Al di là delle forti manifestazioni dei partiti filo-albanesi Vetëvendosje e Aleanca për Ardhmërinë e Kosovës, è proprio la cooperazione tra Priština e Tirana che è stata criticata dalle stesse autorità serbe e ungheresi.
La recente inaugurazione del “Corridoio di Transito Comune” voluto dalla Direzione Generale delle Dogane di Albania e Kosovo, se da una parte consentirà ai cittadini di entrambi i Paesi un rapido attraversamento della frontiera, per Serbia e Ungheria rappresenta il rischio di creare un passaggio legalizzato, difficile dunque da controllare, che dai “Balcani occidentali” conduce facilmente verso l’Unione Europea. Inoltre, l’atteggiamento passivo di Priština al confine con la Serbia, spaventa ancor di più Vučić per un possibile incremento dello stato di insicurezza ed il conseguente rallentamento del percorso di avvicinamento e integrazione nell’Unione Europea.

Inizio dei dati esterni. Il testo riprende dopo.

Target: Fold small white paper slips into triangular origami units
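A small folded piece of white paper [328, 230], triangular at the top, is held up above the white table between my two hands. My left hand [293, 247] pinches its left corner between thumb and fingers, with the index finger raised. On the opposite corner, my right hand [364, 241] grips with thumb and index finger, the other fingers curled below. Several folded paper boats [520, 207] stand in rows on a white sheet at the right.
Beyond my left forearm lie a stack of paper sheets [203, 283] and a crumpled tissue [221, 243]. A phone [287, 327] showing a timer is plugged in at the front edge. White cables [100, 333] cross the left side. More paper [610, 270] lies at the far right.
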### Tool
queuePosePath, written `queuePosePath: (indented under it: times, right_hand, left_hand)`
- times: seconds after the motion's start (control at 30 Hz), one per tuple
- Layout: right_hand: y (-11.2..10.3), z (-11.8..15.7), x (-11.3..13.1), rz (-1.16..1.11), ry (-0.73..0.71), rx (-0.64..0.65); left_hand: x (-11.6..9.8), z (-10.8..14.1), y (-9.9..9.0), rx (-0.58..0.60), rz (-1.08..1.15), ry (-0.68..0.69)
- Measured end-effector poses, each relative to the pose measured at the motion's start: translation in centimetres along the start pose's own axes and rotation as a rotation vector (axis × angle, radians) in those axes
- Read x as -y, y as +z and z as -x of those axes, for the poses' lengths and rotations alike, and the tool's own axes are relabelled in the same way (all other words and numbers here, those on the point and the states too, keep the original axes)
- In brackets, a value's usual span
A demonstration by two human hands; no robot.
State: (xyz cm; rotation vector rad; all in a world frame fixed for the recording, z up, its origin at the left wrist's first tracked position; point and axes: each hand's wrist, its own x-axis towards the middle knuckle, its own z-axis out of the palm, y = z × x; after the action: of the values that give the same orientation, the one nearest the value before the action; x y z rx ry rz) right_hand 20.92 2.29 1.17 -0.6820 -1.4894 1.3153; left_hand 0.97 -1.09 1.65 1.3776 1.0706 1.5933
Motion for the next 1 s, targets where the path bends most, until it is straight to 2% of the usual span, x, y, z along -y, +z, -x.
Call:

Il pericolo di realizzare una “zona franca” non spaventa solo Belgrado. Quasi tutti i Paesi membri dell’Unione Europea, specialmente Germania, Austria, Francia e Svezia, hanno constatato con preoccupazione che la partecipazione di molti albanesi all’interno del fenomeno dell’Islamic State rappresenta un possibile pericolo dopo i fatti di Parigi.

Mentre la rappresentanza Ue a Priština ha garantito che tutte le prossime domande di asilo presentate verranno regolarmente respinte per mancanza delle condizioni giuridiche di rilascio (persecuzioni, guerre, calamità di vario genere), Berlino ha dichiarato di aiutare nell’umano rimpatrio i migranti arrivati negli ultimi giorni dal Kosovo.
La mossa tedesca, simile a quella ungherese che ha rispedito indietro i rifugiati, arriva dopo l’accordo bilaterale siglato nel 2004 che favoriva l’occupazione stagionale di cittadini proveniente dal Kosovo in Germania. Dal Ministero degli Affari Esteri per i Balcani, Turchia e Paesi dell’European Free Trade Association, è stato emanato un comunicato ufficiale dove Berlino garantisce il suo impegno nella cooperazione con il Kosovo nel ripristino della vicenda riguardante l’immigrazione illegale.
Il rappresentante ufficiale del Ministero degli Esteri tedesco, incontrando la presidente della Repubblica di Kosovo, Atifete Jahjaga, ha visitato la parte meridionale di Mitrovica. Entrambi hanno chiaramente detto alla cittadinanza di non tentare di lasciare il Paese perché non sarà più possibile farlo.

Dopo i traffici illegali di organi, armi e droga, il Kosovo si candidata a divenire il nuovo “buco nero d’Europa” detenuto in passato dall’Albania. Tutto ciò continua ad evolversi intorno ad una continua erosione della legittima autorità politica messa a dura prova dall’etnia albanese, da un insufficiente controllo del territorio nella parte Nord, dalle palesi incapacità di fornire servizi pubblici come il lavoro ed una sempre maggiore difficoltà di interagire con l’estero.
Che sia il Kosovo il prossimo “Stato fallito” generato dalla comunità internazionale?